For each line of the data that includes the word "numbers", copy the line.

--------

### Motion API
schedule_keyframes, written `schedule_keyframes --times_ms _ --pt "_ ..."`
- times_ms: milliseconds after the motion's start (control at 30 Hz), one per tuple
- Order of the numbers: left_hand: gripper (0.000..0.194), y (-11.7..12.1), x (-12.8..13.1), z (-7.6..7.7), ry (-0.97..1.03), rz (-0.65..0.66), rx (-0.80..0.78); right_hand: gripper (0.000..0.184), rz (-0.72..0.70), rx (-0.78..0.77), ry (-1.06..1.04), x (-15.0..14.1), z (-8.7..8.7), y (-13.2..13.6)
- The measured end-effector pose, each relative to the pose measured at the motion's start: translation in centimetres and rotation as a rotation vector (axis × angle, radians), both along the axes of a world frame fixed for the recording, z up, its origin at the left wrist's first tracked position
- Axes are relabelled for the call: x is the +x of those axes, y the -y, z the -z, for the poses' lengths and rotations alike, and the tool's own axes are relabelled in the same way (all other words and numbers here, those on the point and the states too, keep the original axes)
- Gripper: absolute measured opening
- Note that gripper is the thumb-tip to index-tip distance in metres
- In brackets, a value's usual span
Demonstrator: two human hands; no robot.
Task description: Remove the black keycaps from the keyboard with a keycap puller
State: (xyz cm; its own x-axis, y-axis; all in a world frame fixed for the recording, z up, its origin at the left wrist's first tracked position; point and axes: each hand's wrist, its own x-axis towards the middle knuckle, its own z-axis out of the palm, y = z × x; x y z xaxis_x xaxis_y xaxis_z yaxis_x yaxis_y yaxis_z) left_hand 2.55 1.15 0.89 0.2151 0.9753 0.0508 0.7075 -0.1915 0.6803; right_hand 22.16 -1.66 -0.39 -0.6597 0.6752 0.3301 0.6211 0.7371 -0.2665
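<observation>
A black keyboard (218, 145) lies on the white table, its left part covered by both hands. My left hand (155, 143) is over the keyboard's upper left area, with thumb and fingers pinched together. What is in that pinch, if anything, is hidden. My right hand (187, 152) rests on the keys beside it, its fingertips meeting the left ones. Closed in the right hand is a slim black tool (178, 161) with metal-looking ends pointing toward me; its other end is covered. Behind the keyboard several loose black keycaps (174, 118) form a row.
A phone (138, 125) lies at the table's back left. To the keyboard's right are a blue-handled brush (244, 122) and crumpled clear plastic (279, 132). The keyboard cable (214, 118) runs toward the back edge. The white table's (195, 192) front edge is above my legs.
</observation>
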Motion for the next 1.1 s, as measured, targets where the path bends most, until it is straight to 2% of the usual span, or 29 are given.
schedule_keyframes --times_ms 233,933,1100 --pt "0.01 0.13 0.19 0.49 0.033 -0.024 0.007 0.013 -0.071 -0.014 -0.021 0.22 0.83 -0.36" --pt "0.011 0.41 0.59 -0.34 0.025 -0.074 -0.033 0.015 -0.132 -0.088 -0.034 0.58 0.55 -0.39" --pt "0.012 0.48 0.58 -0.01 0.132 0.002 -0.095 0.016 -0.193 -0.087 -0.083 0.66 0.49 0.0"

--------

■ **ANSWER TO THE EXERCISE**:
- Order of the numbers: left_hand: gripper (0.000..0.194), y (-11.7..12.1), x (-12.8..13.1), z (-7.6..7.7), ry (-0.97..1.03), rz (-0.65..0.66), rx (-0.80..0.78); right_hand: gripper (0.000..0.184), rz (-0.72..0.70), rx (-0.78..0.77), ry (-1.06..1.04), x (-15.0..14.1), z (-8.7..8.7), y (-13.2..13.6)
- Axes are relabelled for the call: x is the +x of those axes, y the -y, z the -z, for the poses' lengths and rotations alike, and the tool's own axes are relabelled in the same way (all other words and numbers here, those on the point and the states too, keep the original axes)

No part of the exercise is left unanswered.